I understand why Eagle Time was the successor of FIT; however, it is not a suitable replacement. I haven’t seen any students join any Zoom calls during Eagle Time, including myself. Eagle Time sounds good on paper, with students planning out their week and joining Zoom meetings on Tuesdays and Thursdays. However, it was never realistic, especially when talking about high school students. The problem with this idea is that what students actually do during Eagle Time is mess around either on their phones or with their friends. Simultaneously, the students who need to talk to their teachers to get help with their work can’t do that because we can’t go to the teachers directly. Instead, the school wants students to use Zoom during Eagle Time, which clearly is not an attractive option for most students. In my experience, I have never seen a student actually join a Zoom. After a whole year using Zoom, it’s clear that in-person learning is much more effective than Zoom.

Recently, campus administrators have notified teachers that there are plans to restore FIT periods, starting in January on Tuesdays, Wednesdays, and Thursdays. This is a positive change because students desperately need to receive in-person tutoring during the school day because of how many students are struggling academically and need help.
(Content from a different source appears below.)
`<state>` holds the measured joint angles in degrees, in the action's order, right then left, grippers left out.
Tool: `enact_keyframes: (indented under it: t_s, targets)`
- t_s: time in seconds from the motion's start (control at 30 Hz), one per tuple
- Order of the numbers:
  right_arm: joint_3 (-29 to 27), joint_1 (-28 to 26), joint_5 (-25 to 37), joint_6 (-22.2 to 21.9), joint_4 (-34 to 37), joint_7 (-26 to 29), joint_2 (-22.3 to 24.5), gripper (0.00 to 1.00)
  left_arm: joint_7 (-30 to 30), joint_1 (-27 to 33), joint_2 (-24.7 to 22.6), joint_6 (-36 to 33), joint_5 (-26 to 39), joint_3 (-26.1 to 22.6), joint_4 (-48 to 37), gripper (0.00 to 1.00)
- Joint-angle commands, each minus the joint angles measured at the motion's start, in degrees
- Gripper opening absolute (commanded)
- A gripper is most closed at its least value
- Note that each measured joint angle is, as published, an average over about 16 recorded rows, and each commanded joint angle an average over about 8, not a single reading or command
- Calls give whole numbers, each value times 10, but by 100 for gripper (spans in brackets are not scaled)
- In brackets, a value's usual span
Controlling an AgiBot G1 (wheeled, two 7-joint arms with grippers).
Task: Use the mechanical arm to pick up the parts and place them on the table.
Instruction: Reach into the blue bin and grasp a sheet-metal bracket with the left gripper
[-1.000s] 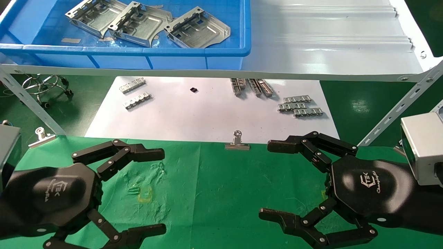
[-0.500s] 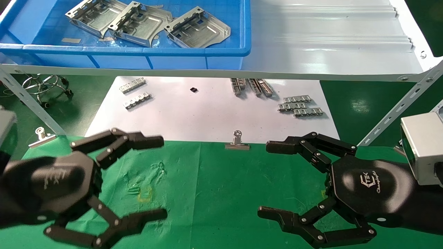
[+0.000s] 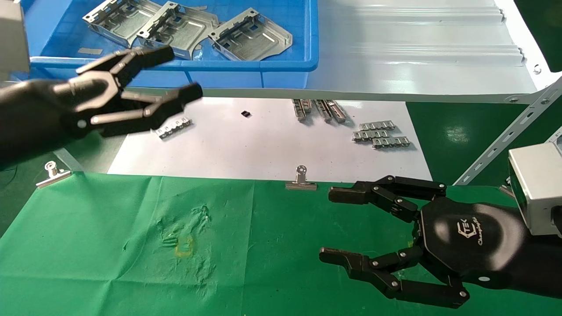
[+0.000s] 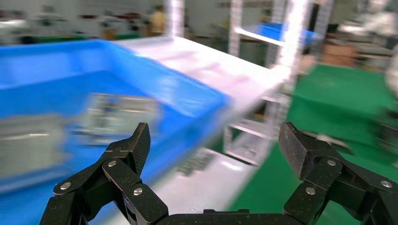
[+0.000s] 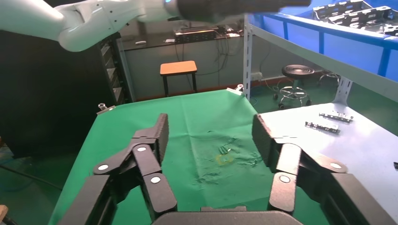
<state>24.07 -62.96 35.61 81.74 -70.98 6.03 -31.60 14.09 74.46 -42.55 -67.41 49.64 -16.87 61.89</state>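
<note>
Three silvery stamped plates (image 3: 248, 37) lie in the blue bin (image 3: 281, 66) on the grey shelf; they show blurred in the left wrist view (image 4: 117, 110). My left gripper (image 3: 180, 72) is open and empty, raised at the bin's front wall, below the plates. In its own view (image 4: 213, 140) it faces the bin (image 4: 141, 89). My right gripper (image 3: 333, 224) is open and empty, low over the green cloth table (image 3: 246, 245), which also shows in the right wrist view (image 5: 206, 122).
A white paper sheet (image 3: 263, 149) behind the cloth carries small toothed metal strips (image 3: 380, 135). Binder clips (image 3: 301, 181) fasten the cloth's far edge. The grey ribbed shelf (image 3: 417, 57) overhangs the paper. A slanted shelf strut (image 3: 505, 136) stands at right.
My left gripper has risen from low over the green cloth up to the blue bin's front wall and turned. My right gripper has shifted slightly left, still open.
</note>
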Motion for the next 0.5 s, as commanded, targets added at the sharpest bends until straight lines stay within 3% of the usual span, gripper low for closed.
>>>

The one question that teachers and administrators are still deciding is what to do during this time on Mondays and Fridays: do we go back to grade-level and academy-based advisory classes or do we stay in our 1st or 5th-period classes? Restoring FIT in January will be a big improvement, but sadly it will be too for some students.

At this point, we must recognize Eagle Time to have been a failed experiment. To be fair, it did help limit bad behavior in the bathrooms and hallways, which has been problematic this year, but hopefully we can learn from this experiment to further improve tutoring opportunities for students.